TVNEWSER WRITER JUMPS FROM COLLEGE TO NEW YORK TIMES
"After three years reporting about reporters, it's time to be a reporter. Starting next month, I'll be covering the media world for The New York Times," Brian Stelter, who operates the lively TVNewser blog, wrote Tuesday. Stelter will be coming to the Times straight out of college. He was graduated only last month from Towson University with a degree in mass communication. In a memo to the newspaper's business staff, business editor Larry Ingrassia wrote that Stelter's hiring "underscores the expansion of our efforts to integrate what we do online and in the print edition." In an interview with Poynter Online, Stelter said that he expects to focus on the migration of television programming to the Internet. "I watch a lot of TV," he said. "But I don't watch it with a remote control anymore. I watch it on my computer." He said that he will be leaving TVNewser on July 20.
BANCROFT FAMILY TO PROPOSE EDITORIAL "BUFFER" TO MURDOCH
The Bancroft family will sell Dow Jones, publisher of the Wall Street Journal, to Rupert Murdoch's News Corp if Murdoch is able to assure the family that he will not meddle with the newspaper editorially, the Washington Post reported today (Wednesday), citing an unnamed source. The family reportedly plans to submit a proposal to Murdoch today outlining requirements for a "buffer" that would guarantee the editorial independence of the newspaper.

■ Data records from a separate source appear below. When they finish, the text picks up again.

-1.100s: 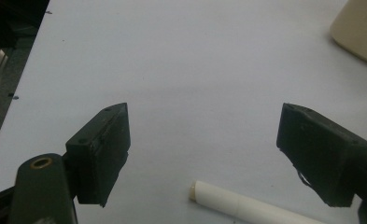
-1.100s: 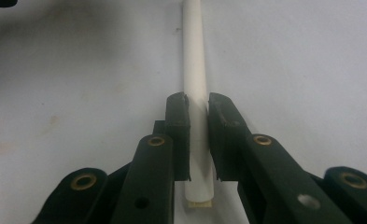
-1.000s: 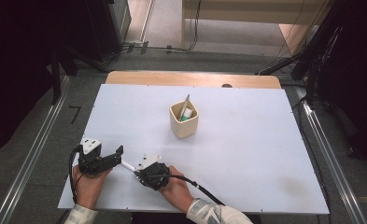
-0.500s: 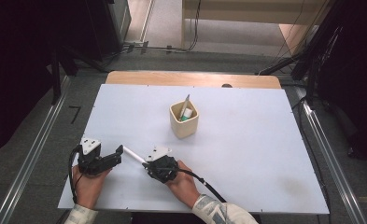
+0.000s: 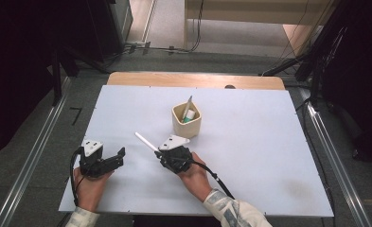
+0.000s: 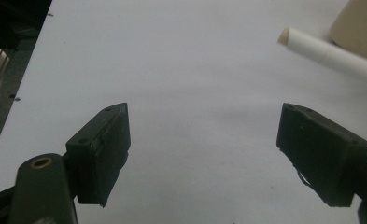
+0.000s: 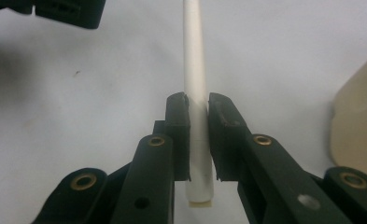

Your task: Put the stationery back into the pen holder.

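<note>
My right gripper (image 5: 159, 153) (image 7: 199, 105) is shut on a white pen (image 5: 146, 141) (image 7: 194, 70), which sticks out up and to the left over the white table. The pen's tip (image 6: 302, 39) also crosses the upper right of the left gripper view. A beige cup (image 5: 187, 120) stands behind the right gripper and holds a grey pen and a small green-and-white item. My left gripper (image 5: 122, 153) (image 6: 202, 154) rests low at the front left, open, with bare table between its jaws.
The white tabletop (image 5: 250, 142) sits on a wooden board (image 5: 195, 79) that shows at the far edge. Metal rails (image 5: 330, 156) run along both sides, with dark equipment beyond. The beige cup's wall (image 7: 358, 121) is close on the right in the right gripper view.
My right gripper, holding the white pen, has moved right and away from the left gripper, toward the cup. The left gripper has stayed in place.
</note>
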Motion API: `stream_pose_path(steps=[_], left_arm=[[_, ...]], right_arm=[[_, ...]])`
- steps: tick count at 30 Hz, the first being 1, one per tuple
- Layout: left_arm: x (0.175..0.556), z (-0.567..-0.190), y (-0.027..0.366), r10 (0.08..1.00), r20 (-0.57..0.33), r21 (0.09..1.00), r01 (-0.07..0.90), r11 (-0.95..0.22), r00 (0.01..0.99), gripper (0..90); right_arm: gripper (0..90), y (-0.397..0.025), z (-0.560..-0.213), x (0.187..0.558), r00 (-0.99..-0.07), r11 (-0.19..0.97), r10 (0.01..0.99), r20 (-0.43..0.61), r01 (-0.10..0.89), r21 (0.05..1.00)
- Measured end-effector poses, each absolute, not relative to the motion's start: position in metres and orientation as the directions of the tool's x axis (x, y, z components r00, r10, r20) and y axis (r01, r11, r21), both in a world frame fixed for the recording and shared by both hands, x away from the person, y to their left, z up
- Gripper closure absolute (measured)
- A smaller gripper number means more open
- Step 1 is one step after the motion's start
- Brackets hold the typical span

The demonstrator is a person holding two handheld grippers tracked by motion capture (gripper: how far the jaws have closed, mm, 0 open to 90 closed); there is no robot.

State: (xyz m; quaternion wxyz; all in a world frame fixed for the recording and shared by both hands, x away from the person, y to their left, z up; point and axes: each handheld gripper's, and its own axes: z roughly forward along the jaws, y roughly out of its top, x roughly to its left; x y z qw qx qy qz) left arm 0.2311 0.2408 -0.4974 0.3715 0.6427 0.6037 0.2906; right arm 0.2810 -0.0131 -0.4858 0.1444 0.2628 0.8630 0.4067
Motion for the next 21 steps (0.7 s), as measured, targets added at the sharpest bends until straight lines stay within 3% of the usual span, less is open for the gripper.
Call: stream_pose_path(steps=[21], left_arm=[[0.232, -0.498, 0.240, 0.992, -0.079, 0.827, 0.561, 0.008, 0.102, 18.1]], right_arm=[[77.2, -0.036, -0.450, 0.294, -0.784, 0.465, 0.619, -0.043, 0.322, 0.825]])
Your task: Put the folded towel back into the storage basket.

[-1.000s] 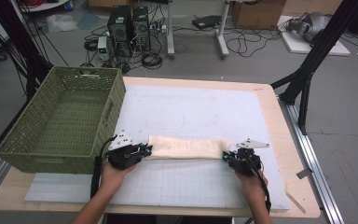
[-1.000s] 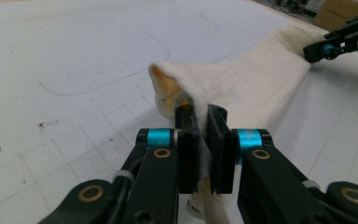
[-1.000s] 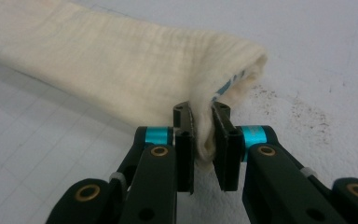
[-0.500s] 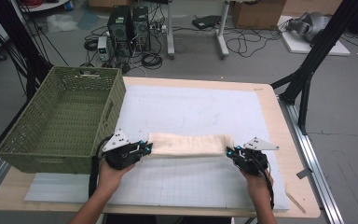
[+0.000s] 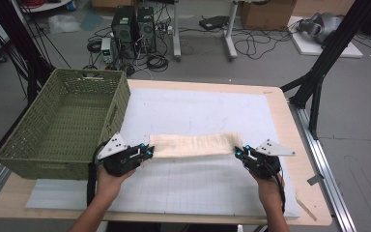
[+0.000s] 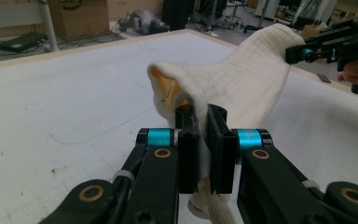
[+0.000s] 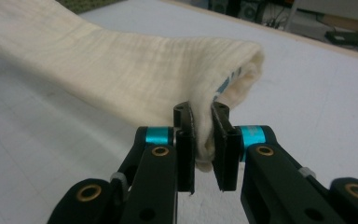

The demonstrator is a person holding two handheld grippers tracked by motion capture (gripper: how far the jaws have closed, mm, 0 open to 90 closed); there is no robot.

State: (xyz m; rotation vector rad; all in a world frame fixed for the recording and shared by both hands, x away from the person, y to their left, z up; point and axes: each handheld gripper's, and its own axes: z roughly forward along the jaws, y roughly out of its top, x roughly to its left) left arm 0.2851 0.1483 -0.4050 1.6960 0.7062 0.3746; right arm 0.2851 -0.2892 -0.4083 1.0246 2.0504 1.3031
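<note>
A cream folded towel [image 5: 193,145] hangs stretched between both grippers a little above the white mat [image 5: 203,111]. My left gripper [image 5: 147,152] is shut on the towel's left end [image 6: 200,93], and cloth bulges up past the jaws. My right gripper [image 5: 238,153] is shut on the towel's right end [image 7: 205,135], where a blue-striped hem peeks out. In the left gripper view the right gripper [image 6: 307,53] shows far off, pinching the other end.
A green woven basket [image 5: 67,125] stands at the table's left, close to my left hand. The wooden table edge [image 5: 290,130] runs along the right. Computers and cables [image 5: 135,29] lie on the floor beyond the table.
Both grippers have carried the towel slightly away from the person and lifted it. The towel is pulled tauter between them. Both grips are unchanged.
</note>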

TV'S MR. WIZARD DEAD AT 89
TV pioneer Don Herbert, known as "Mr. Wizard" on television for 14 years as he introduced a generation of younger viewers to basic science on Saturday mornings beginning in 1951, died of bone cancer in Bell Canyon, CA Tuesday at the age of 89. His Watch Mr. Wizard, which aired on NBC, entertainingly presented scientific experiments using ordinary household items. In its obituary, the New York Times referred to him as "an influential showman-science teacher." The Museum of Broadcast Communications noted on its website that NBC attempted to revive the program in 1971, "but Herbert's old leisurely pace of the 1950s seemed outdated and the show left the air" the following year.